Marcel trinkt Bier, Champagner und Portwein "...weniger auf Grund des Behagens, das ich mir von weiteren Gläsern versprach, als vielmehr dank der Wirkung der schon genossenen." Und er genießt durch die Musik und den Alkohol befeuert eine eigenartig euphorische Vision seiner Unwiderstehlichkeit: "Meine Liebe kam mir nicht mehr wie etwas vor, das unerwünscht sein, zum Lachen reizen könnte, sondern schien mir die rührende Schönheit und Verführungsgabe dieser Musik zu haben..." Die "Beseligung der gegenwärtigen Minute" sticht einmal die "Verwirklichung der Träume jener Vergangenheit" aus. "Infolgedessen geschah es, daß ich auf Grund eines nur scheinbaren Widerspruchs gerade in dem Moment, da ich ein einzigartiges Glücksgefühl in mir verspürte, da ich meinte, mein Leben könne herrlich sein, da es also in meinen Augen besonders wertvoll hätte sein müssen, alle Sorgen von mir warf, die es mir so lange bereitet hatte, und es ohne Zögern dem Risiko eines jederzeit möglichen Unglücks aussetzte.
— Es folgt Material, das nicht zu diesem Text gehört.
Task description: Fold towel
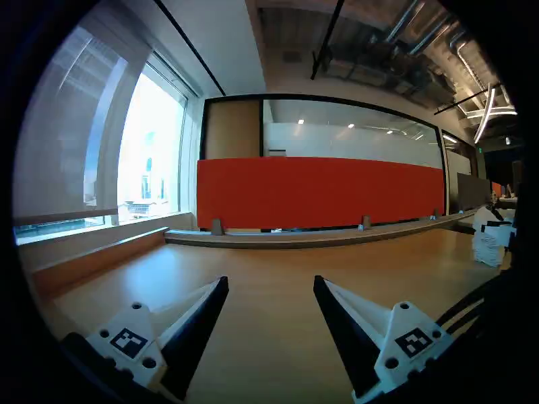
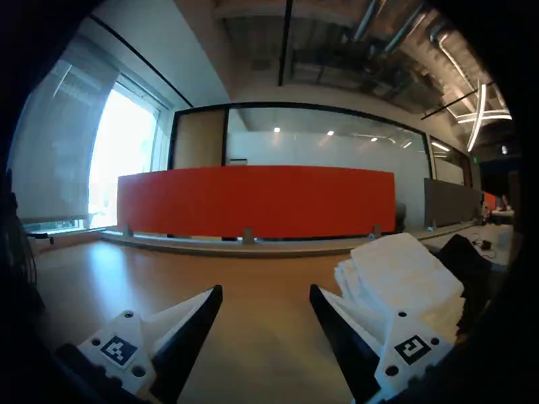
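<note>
The left tongs (image 1: pixel 270 281) stand apart with nothing between the fingers, low over the bare table (image 1: pixel 269 249). The right tongs (image 2: pixel 265 289) are apart too and hold nothing. The towels (image 2: pixel 401 276) lie as a white stack just ahead and to the right of the right tongs. The right finger hides the stack's near side, so I cannot tell whether it touches. The cloth looks ribbed and thick, and I judge it soft, light and limp. It will likely sag and drag when lifted, and a deep pinch may take several layers at once. A shallow grip on a top corner seems best, one tongs to each corner of the top towel. Straight ahead and to the left of both tongs the wood is open, with room for spreading. The limits are the red divider (image 2: pixel 256 202) at the far edge, a ledge (image 1: pixel 101 259) far left, and a dark object (image 2: pixel 468 259) close on the towels' right, which could catch a swung corner.
</note>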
Ich tat dabei im übrigen nichts anderes, als auf einen einzigen Abend die ganze Sorglosigkeit zu konzentrieren, die sich bei andern Menschen in verwässerter Form auf das ganze Dasein verteilt..." Dazu kann ich gar nichts sagen, ich gönne es ihm einfach auch einmal. "...wäre jemand forthin mit der Absicht, mich umzubringen, gekommen, so hätte ich, da ich alles nur noch in nebelhafter Ferne sah: meine Großmutter, meine künftige Existenz, die Bücher, die ich schreiben wollte, da ich ganz dem Duft der Frau am Nebentisch, der Höflichkeit des Kellners, der Melodienführung des Walzers, der eben gespielt wurde, hingegeben war, an das Bewußtsein des Augenblicks geheftet ohne Erstreckung über ihn hinaus und ohne andern Zweck, als mich von ihm nicht zu lösen, hätte ich, sage ich, im Angesicht dieser Stunde mich töten, mich ohne Widerstand niedermachen lassen, reglos wie eine Biene, die vom Tabak betäubt den Instinkt verliert, ihren Stock zu schützen." Deshalb sollten Dichter nicht trinken, weil sie sich dann, ihren Bienenstock vernachlässigend, dem nächstbesten Mörder in die Klinge zu stürzen pflegen.